Not the best summer of my life climaxed with both Katrina's devastation of my childhood haunts and what my neighbor called "thousands of birds" roistering and messing in the grand old maple tree out back.
The patio that has anchored warm weather life the seven years since Pushkin and I moved down North Market Street was turned into a stinking foul mess. The pun was intended.
No smiles appeared, however, until after a visit from my son transformed the situation into something more normal. But not quite.
"Son" Cal Bolinger advises that what I must now do is bathe the sagging asphalt in a chlorine and water mix; it makes sense. But everything he says does. I am so thankful he's there. On this occasion especially.
Younger Roy, like his father, is a city boy. Growing up chiefly in Washington, he spent nearly 10 years in Manhattan working in theatre: he opened and closed the first production of "Annie." Cars in New York are not only extremely expensive but completely unnecessary; public transportation, especially the subway, is not just more practical, but frequently faster.
As a consequence he never learned to drive. Why should he? His father did not legally sit behind a wheel until shortly before he was born. Growing up with New Orleans' splendid streetcars was a memorable adventure. My Army service featured motor pools, when necessary.
Not really Luddites, those who hate all things modern, my son and I share a basic mistrust for much that passes for life's electronic conveniences. Despite my profession, I didn't get a computer until a little over 10 years ago; he's still considering whether to hook his first one up.
In recent times, as longtime readers know, I've learned the joys of gardening, but this summer was the first in which I planted violets that survived until schools took back in. Roy's formative years on the island bound by the Hudson and East River scarcely exposed him to the world of nature.
The only thing either Meachum male knew about an invasion of massed birds came from that old Alfred Hitchcock movie: a pigeon's attack on the blonde leading lady was prelude to an onslaught by every conceivable critter from the feathered kingdom. They came to kill not to coo.
Not incidentally, the cinematic master of suspense never bothered to clarify to his own audience exactly why red, red robins and dove gray pigeons turned into killing machines. He didn't have to. His audience wasn't likely to fly away. Of course, that's exactly what I wanted that rambunctious crew of squawkers to do.
As Cal patiently explained, despite my perception, the abominations did not need 24 hours to wreak havoc, splattering tables and chairs, pots and flowers with a combination that included undigested seeds, cast-off feathers and even more repulsive stuff.

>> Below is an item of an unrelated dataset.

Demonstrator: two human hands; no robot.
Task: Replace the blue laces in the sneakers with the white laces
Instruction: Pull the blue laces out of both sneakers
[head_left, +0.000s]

But, no, I was informed when the sun appeared they scattered around the city, roving to snatch food and returned to roost at dusk; once settled in, Cal said, the mighty roar of artillery couldn't get them lose. The trick was to bombard them with noise before their snoring drowned out all else. Something like that.
So, here's how it worked: Saturday Roy worked in a mighty frenzy cleaning and scraping, raking and packing; his father helped as best he could. My chores required spraying and scrubbing, gathering and stuffing. We put together five huge bags in all. By day's end, there was a certain satisfaction in the improvement we had achieved.
Came Sunday morning we discovered they had come back. Not all our work was undone. But absence from home to have dinner with close friends had forced us to miss the witching hour, the single time spread when they might be made to spread their wings.
We returned to the task, cheered by the message that Cal was on his way to buy a plastic owl, today's urban equivalent of yesterday's farm scarecrow. This time around we decided the better part of valor (and common sense, always in short supply around here) was to put some of the furniture away. So younger Roy hauled two tables, 10 chairs and a wire settee into the basement.
As promised, my practical "son" brought back this big eyed monstrosity that would certainly scare kids of a certain age: why not birds? It was filled lightly with gravel to make it stand and placed atop the balcony under the maple.
That night, on Roy's warning, I mounted what became the tour in our war on the invaders and pounded on a cooking pot with a metal spoon, raising laughter from a neighbor next door and protesting shrieks from my targets. They hung on. I pounded and I pounded, staying the course until they took off.
It gives me joy, dear readers, to report the two Meachum boys advised and abetted by Cal Bolinger did the trick. The next morning not a splatter in sight. The next night I pounded on the brass panned bottom again. And all was right with the world.